(Task brief):
Say how many of the lines below contain the word "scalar"; nothing else belongs in the answer.

=== Dataset content ===

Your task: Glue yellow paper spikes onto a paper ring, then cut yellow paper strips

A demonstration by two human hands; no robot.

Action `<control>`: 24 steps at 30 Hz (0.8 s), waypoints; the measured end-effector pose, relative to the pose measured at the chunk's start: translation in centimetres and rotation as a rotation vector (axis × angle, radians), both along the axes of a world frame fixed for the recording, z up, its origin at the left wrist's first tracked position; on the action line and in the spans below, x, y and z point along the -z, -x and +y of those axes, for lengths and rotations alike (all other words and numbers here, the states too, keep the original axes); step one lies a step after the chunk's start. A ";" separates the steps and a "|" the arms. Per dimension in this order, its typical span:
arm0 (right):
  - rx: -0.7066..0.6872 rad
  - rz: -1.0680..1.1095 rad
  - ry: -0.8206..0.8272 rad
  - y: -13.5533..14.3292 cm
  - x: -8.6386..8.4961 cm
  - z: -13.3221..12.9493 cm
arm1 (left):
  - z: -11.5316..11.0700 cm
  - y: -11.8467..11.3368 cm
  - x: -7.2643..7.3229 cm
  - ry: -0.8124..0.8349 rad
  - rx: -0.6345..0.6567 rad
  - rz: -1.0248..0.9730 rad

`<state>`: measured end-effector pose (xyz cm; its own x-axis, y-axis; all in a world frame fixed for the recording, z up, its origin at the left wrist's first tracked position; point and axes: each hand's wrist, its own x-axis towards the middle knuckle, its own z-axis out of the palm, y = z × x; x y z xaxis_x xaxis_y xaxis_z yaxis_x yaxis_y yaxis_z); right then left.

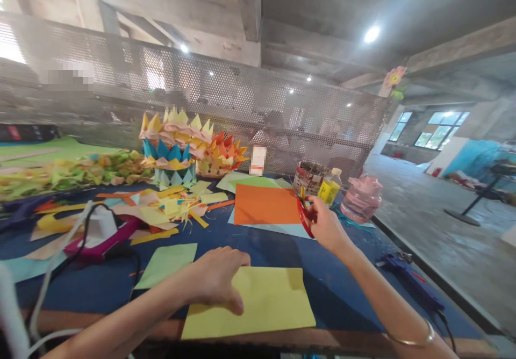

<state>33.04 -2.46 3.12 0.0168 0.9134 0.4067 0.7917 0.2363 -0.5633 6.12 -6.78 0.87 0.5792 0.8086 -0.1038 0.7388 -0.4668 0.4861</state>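
A sheet of yellow paper lies at the table's front edge, with faint creases. Over its left part is my left hand, thumb apart from the fingers; the fingertips are partly hidden. My right hand is closed around a pair of red-handled scissors, beside the right edge of an orange sheet. The scissors' blades point away from me. Light blue paper shows under the orange sheet. A pale green piece of paper lies left of the yellow one.
Paper strips and folded-paper baskets stand back left. A magenta power strip with cables is at left. At right are a newspaper-wrapped container, a yellow-labelled bottle, a pink jug and a blue glue gun.
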 end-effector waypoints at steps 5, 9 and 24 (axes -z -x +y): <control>-0.195 0.338 -0.034 2.5 0.2 2.7 | 3.1 1.3 -0.6 0.268 -0.071 -0.435; -0.296 0.600 -0.049 3.8 0.4 3.6 | 5.9 1.4 -1.4 0.415 -0.253 -0.763; -0.213 0.958 0.081 3.1 1.6 2.6 | 6.6 -0.5 -0.3 0.501 -0.526 -1.236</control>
<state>29.98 0.10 1.54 0.1390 0.9601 0.2428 -0.0629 0.2533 -0.9653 6.63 -0.17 1.20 0.1573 0.9828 -0.0964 -0.2418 0.1329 0.9612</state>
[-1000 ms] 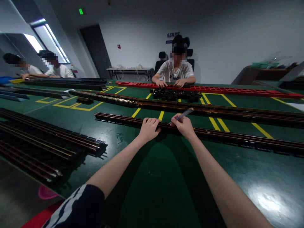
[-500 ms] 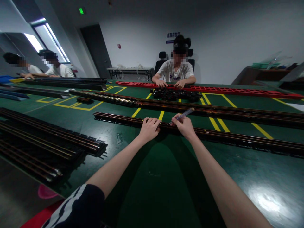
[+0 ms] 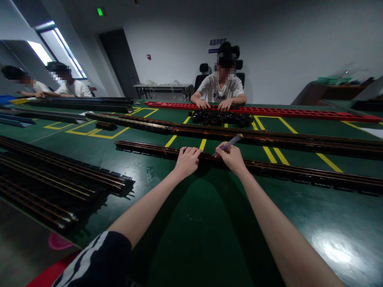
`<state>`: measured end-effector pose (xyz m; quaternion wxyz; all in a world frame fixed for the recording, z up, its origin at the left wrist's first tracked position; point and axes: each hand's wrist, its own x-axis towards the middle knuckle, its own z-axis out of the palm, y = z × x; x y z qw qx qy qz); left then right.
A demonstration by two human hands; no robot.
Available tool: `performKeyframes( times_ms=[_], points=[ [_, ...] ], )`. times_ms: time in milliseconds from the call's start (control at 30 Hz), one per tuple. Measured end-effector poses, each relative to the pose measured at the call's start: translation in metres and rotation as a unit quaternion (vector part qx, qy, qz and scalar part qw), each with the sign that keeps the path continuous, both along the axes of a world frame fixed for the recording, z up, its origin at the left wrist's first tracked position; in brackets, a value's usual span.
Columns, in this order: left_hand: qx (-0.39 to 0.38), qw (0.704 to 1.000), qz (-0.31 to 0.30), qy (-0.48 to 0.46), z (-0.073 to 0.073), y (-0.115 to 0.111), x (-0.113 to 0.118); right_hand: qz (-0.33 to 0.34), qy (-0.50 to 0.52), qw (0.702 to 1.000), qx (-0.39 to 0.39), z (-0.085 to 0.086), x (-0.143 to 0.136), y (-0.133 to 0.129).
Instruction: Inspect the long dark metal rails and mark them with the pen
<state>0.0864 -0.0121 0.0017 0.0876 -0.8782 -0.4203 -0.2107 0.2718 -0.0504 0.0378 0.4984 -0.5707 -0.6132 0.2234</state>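
A long dark rail strip point(image 3: 284, 170) with copper-coloured lines runs across the green table in front of me. My left hand point(image 3: 188, 160) rests on it, fingers curled over its far edge and wrapped round it. Just to the right, my right hand point(image 3: 229, 155) is closed on a pen-like tool with a clear shaft point(image 3: 233, 140). The tool slants up to the right, and its thin tip points down at the strip between my hands. Whether the tip touches the strip is too small to tell.
Beyond lies another long dark rail point(image 3: 269, 140), then black parts point(image 3: 221, 118) and a red slotted rail point(image 3: 299, 113), where a person point(image 3: 221, 89) sits. Several dark rails point(image 3: 60, 171) lie at the left. Two people sit at the far left. The green table point(image 3: 191, 239) has yellow markings.
The whole view has shifted very slightly. Both my hands keep their places on the strip, and the person opposite has moved a hand a little.
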Motion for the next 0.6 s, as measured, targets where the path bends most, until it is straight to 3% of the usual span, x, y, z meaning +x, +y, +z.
performKeyframes(
  times_ms=[600],
  points=[
    [0.0,1.0,0.006,0.009,0.0032,-0.0013,-0.0003,-0.008,-0.011,1.0,0.023,-0.0016,0.0026,-0.0003]
  ],
)
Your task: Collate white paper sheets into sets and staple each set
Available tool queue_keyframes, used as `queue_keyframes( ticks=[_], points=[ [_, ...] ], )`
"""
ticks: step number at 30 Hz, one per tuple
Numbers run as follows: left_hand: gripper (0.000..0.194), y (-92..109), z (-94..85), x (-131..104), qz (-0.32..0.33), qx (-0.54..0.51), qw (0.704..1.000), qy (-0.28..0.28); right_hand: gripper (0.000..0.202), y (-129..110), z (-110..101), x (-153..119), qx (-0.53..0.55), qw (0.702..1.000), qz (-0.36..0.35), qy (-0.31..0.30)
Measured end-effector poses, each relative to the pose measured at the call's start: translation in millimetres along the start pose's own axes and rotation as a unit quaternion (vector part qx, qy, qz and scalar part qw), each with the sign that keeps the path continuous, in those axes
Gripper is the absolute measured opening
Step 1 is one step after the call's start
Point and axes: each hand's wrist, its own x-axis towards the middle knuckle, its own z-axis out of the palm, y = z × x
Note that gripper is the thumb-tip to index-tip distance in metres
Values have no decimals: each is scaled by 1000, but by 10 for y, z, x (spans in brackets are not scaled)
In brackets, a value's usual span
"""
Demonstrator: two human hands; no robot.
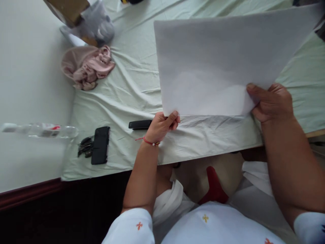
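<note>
From the left came a bottle (49, 130), pink fabric (88, 67), a phone (100, 146) and a black block (139, 125), its end hidden by the left hand (161, 125), which pinched the white sheet (215, 64) above the green cloth (129, 79) it partly hid; the right hand (275, 101) clamped the sheet's near edge

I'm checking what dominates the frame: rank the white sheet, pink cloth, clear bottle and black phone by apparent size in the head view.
1. White sheet
2. Pink cloth
3. Clear bottle and black phone: too close to rank; the bottle looks longer, the phone wider.
</note>
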Motion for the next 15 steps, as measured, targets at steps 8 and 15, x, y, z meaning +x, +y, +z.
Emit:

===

(Response below):
2